→ WHAT THIS TASK INVOLVES:
From the entries below, copy every line where the string "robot" appears.

→ RECORD EXTRACTS:
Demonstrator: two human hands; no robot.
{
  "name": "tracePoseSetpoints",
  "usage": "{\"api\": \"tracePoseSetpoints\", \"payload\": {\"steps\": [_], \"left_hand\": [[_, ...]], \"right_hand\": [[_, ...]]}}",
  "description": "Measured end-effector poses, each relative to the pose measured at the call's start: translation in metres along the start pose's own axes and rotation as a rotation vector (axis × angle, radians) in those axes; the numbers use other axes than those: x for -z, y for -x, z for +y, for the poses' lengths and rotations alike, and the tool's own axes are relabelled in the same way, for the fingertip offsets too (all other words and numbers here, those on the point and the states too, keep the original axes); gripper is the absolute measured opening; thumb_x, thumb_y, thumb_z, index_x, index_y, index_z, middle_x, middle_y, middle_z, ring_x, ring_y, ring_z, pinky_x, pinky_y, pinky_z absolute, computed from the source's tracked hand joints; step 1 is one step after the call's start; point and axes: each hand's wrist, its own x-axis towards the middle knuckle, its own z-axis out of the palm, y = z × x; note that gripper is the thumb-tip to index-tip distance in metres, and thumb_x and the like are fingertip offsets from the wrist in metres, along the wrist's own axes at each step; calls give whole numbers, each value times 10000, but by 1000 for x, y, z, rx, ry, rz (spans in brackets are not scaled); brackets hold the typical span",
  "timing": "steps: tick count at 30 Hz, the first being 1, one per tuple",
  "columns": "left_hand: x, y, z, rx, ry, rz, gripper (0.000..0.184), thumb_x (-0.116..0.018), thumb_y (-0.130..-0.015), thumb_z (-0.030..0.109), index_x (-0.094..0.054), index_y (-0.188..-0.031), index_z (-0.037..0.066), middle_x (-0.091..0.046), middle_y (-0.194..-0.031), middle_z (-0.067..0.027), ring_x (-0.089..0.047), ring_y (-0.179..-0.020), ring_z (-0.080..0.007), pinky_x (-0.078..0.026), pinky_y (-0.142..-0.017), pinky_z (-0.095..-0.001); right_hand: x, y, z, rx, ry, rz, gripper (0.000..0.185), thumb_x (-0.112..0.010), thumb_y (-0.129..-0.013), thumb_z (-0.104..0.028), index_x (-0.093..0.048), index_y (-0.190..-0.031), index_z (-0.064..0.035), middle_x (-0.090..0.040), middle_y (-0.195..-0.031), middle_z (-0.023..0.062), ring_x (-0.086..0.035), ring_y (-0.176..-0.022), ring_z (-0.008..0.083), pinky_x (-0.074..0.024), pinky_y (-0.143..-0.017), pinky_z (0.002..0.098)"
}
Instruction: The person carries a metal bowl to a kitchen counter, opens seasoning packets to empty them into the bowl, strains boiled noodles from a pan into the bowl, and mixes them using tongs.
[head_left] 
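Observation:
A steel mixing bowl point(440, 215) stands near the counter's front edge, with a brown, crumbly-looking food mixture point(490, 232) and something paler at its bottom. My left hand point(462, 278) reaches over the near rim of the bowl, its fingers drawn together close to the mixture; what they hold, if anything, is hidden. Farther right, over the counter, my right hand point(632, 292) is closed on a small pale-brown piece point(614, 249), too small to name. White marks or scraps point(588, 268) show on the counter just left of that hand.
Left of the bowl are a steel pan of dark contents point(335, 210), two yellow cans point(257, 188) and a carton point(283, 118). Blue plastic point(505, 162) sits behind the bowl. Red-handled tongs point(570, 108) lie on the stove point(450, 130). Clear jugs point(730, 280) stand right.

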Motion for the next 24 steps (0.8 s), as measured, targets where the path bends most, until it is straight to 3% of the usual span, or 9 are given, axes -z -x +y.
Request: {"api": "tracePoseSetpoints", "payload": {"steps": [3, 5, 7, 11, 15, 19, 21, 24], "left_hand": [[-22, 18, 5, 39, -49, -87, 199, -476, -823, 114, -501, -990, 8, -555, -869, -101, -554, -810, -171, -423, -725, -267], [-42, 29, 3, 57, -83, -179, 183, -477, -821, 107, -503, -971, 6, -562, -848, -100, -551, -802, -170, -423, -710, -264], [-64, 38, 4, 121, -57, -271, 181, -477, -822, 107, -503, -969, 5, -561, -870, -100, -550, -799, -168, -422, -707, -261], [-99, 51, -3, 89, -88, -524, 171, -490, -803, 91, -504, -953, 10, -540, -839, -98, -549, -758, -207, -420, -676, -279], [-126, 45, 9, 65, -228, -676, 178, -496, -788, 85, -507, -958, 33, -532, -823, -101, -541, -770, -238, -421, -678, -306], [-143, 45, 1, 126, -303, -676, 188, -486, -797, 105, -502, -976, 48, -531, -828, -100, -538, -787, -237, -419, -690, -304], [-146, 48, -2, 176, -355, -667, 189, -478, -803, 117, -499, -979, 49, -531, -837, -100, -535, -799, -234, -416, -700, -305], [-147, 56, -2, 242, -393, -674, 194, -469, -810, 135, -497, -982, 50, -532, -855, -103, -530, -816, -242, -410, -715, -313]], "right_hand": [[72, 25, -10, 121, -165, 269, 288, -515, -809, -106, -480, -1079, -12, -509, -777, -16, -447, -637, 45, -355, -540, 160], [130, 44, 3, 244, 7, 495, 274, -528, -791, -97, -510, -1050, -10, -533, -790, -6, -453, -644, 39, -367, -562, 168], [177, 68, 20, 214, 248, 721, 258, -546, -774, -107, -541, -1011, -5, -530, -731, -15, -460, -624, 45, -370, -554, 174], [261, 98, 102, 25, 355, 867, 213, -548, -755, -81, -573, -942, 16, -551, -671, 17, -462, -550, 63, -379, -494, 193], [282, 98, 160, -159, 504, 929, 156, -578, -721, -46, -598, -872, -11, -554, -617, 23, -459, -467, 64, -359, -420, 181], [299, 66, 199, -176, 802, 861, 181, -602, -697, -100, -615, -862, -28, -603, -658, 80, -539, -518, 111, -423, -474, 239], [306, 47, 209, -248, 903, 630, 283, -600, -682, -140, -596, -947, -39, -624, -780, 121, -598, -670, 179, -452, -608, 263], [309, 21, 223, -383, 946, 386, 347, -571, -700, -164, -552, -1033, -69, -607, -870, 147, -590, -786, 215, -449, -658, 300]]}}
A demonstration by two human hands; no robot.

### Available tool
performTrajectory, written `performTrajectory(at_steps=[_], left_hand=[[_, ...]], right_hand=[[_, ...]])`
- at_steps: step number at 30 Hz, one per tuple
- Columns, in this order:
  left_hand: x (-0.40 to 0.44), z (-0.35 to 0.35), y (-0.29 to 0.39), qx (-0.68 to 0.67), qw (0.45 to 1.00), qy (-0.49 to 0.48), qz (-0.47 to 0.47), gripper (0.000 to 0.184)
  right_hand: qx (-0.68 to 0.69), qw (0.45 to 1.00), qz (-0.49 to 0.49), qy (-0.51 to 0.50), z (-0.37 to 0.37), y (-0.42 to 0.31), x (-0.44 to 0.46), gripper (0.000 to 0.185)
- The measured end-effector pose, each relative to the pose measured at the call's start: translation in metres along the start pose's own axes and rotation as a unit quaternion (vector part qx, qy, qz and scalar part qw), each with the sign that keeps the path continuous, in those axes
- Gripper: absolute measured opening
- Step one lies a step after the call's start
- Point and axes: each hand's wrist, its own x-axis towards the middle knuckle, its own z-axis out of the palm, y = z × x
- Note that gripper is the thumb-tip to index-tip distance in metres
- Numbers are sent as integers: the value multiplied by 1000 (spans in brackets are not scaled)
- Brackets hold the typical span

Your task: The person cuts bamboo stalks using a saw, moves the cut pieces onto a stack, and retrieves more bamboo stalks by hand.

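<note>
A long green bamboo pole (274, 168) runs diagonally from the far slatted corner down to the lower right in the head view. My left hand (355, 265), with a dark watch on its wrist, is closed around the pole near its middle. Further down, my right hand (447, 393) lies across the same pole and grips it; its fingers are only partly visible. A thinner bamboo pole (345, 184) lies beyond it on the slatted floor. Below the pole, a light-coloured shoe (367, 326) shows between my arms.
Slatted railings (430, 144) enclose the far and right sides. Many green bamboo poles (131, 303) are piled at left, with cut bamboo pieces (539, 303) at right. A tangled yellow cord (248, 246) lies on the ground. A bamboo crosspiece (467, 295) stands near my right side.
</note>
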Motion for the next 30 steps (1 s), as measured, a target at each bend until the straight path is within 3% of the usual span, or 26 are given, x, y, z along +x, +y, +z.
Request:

→ ANSWER:
Demonstrator: two human hands; no robot.
A demonstration by two human hands; no robot.

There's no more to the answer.